Dataset excerpts:

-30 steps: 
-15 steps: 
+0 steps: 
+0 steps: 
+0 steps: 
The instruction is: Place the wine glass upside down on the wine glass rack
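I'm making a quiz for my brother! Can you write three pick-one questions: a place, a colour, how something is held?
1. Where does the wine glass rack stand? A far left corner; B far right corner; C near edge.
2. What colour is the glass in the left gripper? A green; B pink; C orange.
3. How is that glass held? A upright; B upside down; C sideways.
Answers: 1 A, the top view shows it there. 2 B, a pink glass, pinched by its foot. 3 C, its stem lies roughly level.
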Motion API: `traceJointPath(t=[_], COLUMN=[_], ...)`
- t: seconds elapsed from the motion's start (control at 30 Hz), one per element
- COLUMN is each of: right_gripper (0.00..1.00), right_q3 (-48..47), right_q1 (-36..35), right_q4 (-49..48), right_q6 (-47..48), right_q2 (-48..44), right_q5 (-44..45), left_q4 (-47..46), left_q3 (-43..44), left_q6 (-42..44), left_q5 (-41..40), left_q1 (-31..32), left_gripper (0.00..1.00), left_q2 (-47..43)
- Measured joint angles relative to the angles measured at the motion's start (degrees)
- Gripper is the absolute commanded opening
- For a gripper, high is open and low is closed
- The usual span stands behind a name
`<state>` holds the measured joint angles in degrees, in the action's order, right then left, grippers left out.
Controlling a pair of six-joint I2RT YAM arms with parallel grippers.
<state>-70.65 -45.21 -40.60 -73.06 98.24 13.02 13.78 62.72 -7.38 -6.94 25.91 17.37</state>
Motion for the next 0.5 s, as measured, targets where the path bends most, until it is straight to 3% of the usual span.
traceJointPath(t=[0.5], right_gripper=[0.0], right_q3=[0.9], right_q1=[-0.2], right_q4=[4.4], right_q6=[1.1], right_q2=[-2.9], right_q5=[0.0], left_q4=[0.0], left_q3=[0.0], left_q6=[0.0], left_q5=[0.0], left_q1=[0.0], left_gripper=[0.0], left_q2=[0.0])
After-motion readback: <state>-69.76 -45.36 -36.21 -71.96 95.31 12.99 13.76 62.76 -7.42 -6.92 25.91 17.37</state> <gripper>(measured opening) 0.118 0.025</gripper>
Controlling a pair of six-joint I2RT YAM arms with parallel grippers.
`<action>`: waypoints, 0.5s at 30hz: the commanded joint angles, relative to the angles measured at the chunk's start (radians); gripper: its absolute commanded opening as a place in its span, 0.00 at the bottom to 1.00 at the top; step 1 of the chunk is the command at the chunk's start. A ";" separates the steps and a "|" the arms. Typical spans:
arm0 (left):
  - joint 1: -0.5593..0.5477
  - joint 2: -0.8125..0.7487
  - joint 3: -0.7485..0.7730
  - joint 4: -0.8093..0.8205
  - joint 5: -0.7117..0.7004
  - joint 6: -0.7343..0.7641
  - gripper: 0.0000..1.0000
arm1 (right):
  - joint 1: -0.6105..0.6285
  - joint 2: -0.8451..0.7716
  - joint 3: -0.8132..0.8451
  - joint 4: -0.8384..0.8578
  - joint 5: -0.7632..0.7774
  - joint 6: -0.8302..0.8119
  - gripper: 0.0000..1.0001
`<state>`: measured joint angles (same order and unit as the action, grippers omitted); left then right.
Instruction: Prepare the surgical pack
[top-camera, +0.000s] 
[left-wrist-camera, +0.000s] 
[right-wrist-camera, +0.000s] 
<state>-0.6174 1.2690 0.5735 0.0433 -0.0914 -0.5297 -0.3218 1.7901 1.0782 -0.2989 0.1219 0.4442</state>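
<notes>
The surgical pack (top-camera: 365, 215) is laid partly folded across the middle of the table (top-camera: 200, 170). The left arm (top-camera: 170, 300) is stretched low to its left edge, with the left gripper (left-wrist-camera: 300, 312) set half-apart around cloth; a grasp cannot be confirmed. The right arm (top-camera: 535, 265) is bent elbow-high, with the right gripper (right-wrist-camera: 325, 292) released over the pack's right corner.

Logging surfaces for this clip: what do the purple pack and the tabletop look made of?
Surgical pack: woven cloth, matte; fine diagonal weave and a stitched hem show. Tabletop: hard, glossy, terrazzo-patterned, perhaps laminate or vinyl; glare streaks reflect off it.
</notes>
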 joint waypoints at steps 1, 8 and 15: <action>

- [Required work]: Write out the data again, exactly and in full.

- [Problem solution]:
-30 steps: 
-15 steps: 
+0 steps: 
+0 steps: 
+0 steps: 
The instruction is: Place the wine glass upside down on the wine glass rack
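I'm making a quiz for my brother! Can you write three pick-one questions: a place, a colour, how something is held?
1. Where does the wine glass rack stand? A far left corner; B far right corner; C near edge.
2. What colour is the glass in the left gripper? A green; B pink; C orange.
3. How is that glass held? A upright; B upside down; C sideways.
Answers: 1 A, the top view shows it there. 2 B, a pink glass, pinched by its foot. 3 C, its stem lies roughly level.
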Motion API: `traceJointPath(t=[_], COLUMN=[_], ...)`
- t: seconds elapsed from the motion's start (control at 30 Hz), one per element
- COLUMN is each of: right_gripper (0.00..1.00), right_q3 (-48..47), right_q1 (-36..35), right_q4 (-49..48), right_q6 (-47..48), right_q2 (-48..44), right_q5 (-44..45), left_q4 (-47..46), left_q3 (-43..44), left_q6 (-42..44), left_q5 (-41..40), left_q1 (-31..32), left_gripper (0.00..1.00), left_q2 (-47..43)
- Measured joint angles relative to the angles measured at the motion's start (degrees)
- Gripper is the absolute commanded opening
- For a gripper, high is open and low is closed
- The usual span stands behind a name
`<state>` holds the measured joint angles in degrees, in the action's order, right then left, grippers left out.
Controlling a pair of six-joint I2RT YAM arms with parallel grippers.
<state>-70.65 -45.21 -40.60 -73.06 98.24 13.02 13.78 62.72 -7.38 -6.94 25.91 17.37</state>
Motion for the next 0.5 s, as measured, targets where the path bends most, until it is straight to 3% of the usual span.
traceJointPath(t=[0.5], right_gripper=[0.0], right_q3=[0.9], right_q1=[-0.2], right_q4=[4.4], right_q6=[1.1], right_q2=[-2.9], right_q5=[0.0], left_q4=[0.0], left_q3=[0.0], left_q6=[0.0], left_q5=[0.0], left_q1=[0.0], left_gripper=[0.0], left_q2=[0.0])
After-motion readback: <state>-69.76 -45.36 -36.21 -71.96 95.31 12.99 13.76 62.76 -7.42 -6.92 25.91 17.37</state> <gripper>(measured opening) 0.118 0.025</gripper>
Controlling a pair of six-joint I2RT YAM arms with parallel grippers.
`<action>`: waypoints, 0.5s at 30hz: the commanded joint angles, relative to the angles measured at the chunk's start (radians); gripper: its absolute commanded opening as a place in its span, 0.00 at the bottom to 1.00 at the top; step 1 of the chunk is the command at the chunk's start. A ";" separates the steps and a "|" the arms. Typical spans:
arm0 (left):
  - joint 1: -0.5593..0.5477
  - joint 2: -0.8125..0.7487
  - joint 3: -0.7485..0.7730
  - joint 4: -0.8093..0.8205
  - joint 5: -0.7117..0.7004
  - joint 6: -0.7343..0.7641
  - gripper: 0.0000..1.0000
arm1 (right):
  - joint 1: -0.6105..0.6285
  - joint 2: -0.8451..0.7716
  - joint 3: -0.8132..0.8451
  - joint 4: -0.8384..0.8578
  - joint 5: -0.7632..0.7774
  - joint 6: -0.8302..0.8119
  - gripper: 0.0000..1.0001
`<state>`: measured joint angles (same order and unit as the action, grippers omitted); left then right.
Instruction: Prepare the surgical pack
[top-camera, +0.000s] 
[left-wrist-camera, +0.000s] 
[right-wrist-camera, +0.000s] 
<state>-0.6174 1.2690 0.5735 0.0433 -0.0914 -0.5297 -0.3218 1.7901 1.0782 -0.2989 0.1219 0.4442</state>
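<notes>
The surgical pack (top-camera: 365, 215) is laid partly folded across the middle of the table (top-camera: 200, 170). The left arm (top-camera: 170, 300) is stretched low to its left edge, with the left gripper (left-wrist-camera: 300, 312) set half-apart around cloth; a grasp cannot be confirmed. The right arm (top-camera: 535, 265) is bent elbow-high, with the right gripper (right-wrist-camera: 325, 292) released over the pack's right corner.

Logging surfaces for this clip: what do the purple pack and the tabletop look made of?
Surgical pack: woven cloth, matte; fine diagonal weave and a stitched hem show. Tabletop: hard, glossy, terrazzo-patterned, perhaps laminate or vinyl; glare streaks reflect off it.
</notes>
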 joint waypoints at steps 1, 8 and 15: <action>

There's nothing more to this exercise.